■ **TASK INSTRUCTIONS**
Each line of the data must be written out again verbatim; no image belongs in the copy.

■ **AVAILABLE DATA**
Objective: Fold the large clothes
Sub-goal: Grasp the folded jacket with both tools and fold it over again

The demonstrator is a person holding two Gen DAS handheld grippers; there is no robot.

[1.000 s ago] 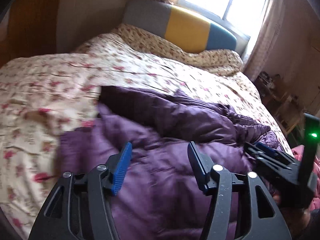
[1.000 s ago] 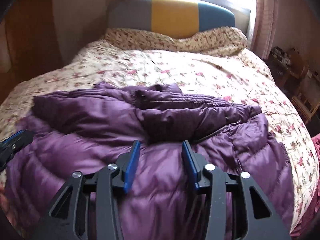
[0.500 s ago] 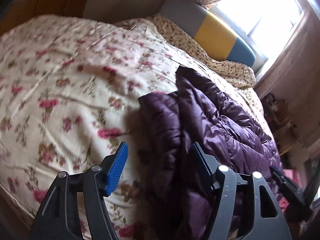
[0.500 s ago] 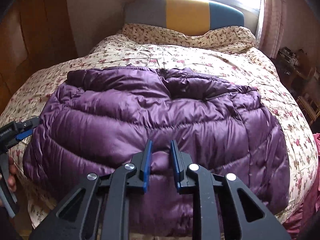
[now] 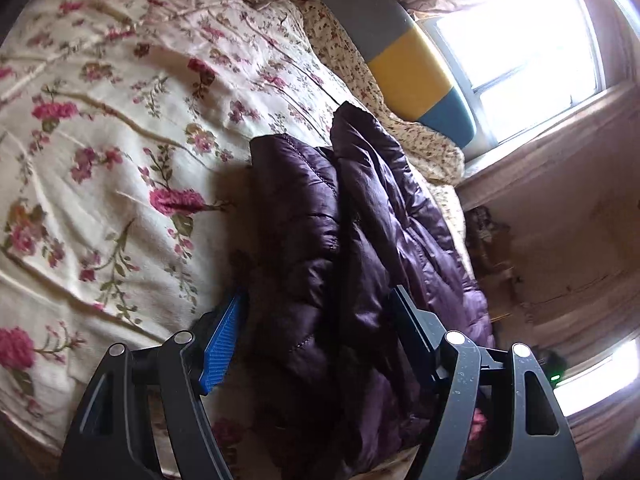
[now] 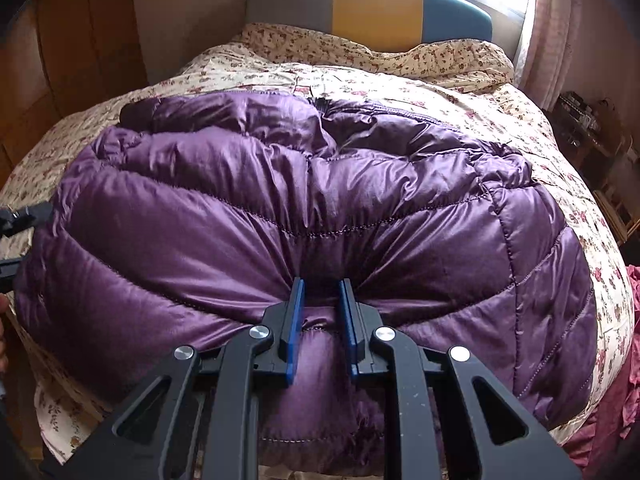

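Purple jacket (image 6: 320, 216) lies spread mid-bed, below headboard (image 6: 372, 12). Right tool (image 6: 320, 312) pinches its near hem; left tool (image 5: 316, 320) gapes astride its side edge. You: clamp left, lift both evenly toward headboard.

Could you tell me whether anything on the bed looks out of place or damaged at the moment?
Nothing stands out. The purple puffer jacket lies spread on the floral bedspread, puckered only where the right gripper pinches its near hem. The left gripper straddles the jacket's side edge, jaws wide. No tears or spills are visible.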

■ **RESPONSE AREA**
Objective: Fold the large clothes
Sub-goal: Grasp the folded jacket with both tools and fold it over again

The demonstrator is a person holding two Gen DAS handheld grippers; there is no robot.

[1.000 s ago] 
[1.000 s ago] 
[0.500 s ago] 
[0.500 s ago] 
[now] 
[now] 

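Purple jacket (image 6: 320, 216) lies spread mid-bed, below headboard (image 6: 372, 12). Right tool (image 6: 320, 312) pinches its near hem; left tool (image 5: 316, 320) gapes astride its side edge. You: clamp left, lift both evenly toward headboard.

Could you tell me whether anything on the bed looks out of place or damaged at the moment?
Nothing stands out. The purple puffer jacket lies spread on the floral bedspread, puckered only where the right gripper pinches its near hem. The left gripper straddles the jacket's side edge, jaws wide. No tears or spills are visible.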

No other output is expected for this exercise.